Intermittent fasting (IF) is currently one of the world’s most popular fitness trends to lose weight, improve health practices and simplify lifestyles that is like a buzz you can hear all around.
What Is Intermittent Fasting (IF)?
Intermittent fasting (IF) is an eating pattern cycled between periods of fasting and eating where common methods involve daily 16-hour fasts or 24 hours of fasting, twice in a week. Remember, staying in an empty stomach from time to time is more natural than always eating 3–4 (or more) meals per day.
Intermittent Fasting Methods
There are different ways of doing intermittent fasting which involve splitting the day or week into eating and fasting periods. But during fasting, one should eat either very little or nothing at all.

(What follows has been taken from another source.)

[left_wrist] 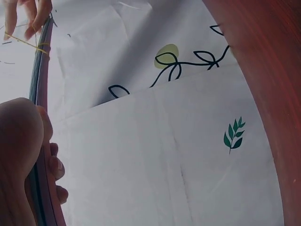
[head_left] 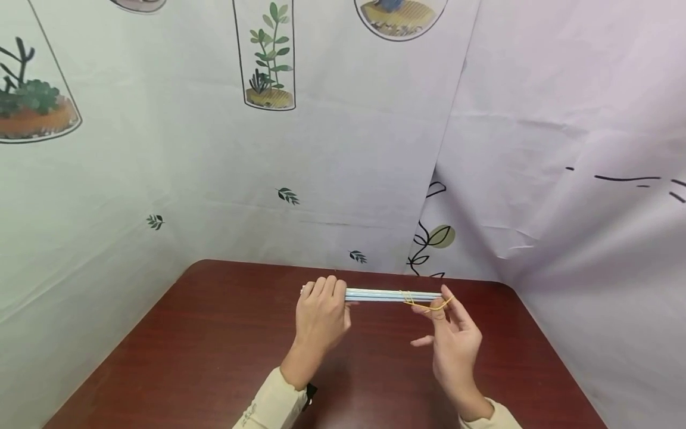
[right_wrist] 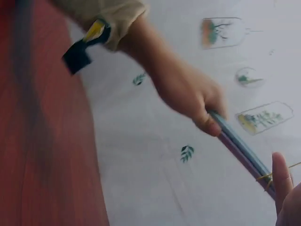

Some of the most popular methods include:
• 16/8 method: Also called the Leangains protocol, it involves skipping breakfast and restricting daily eating period up to 8 hours, followed by a fast for 16 hours in between.
• Eat-Stop-Eat: It involves fasting for 24 hours, once or twice a week.
• 5:2 diet: One should consume only 500–600 calories on two non-consecutive days of the week, eating normally in the rest of the days.
One can lose weight by all these means without significant compensation of calorie intake during the eating periods where the first method seems to be the simplest, sustainable and easiest one to follow in the long run.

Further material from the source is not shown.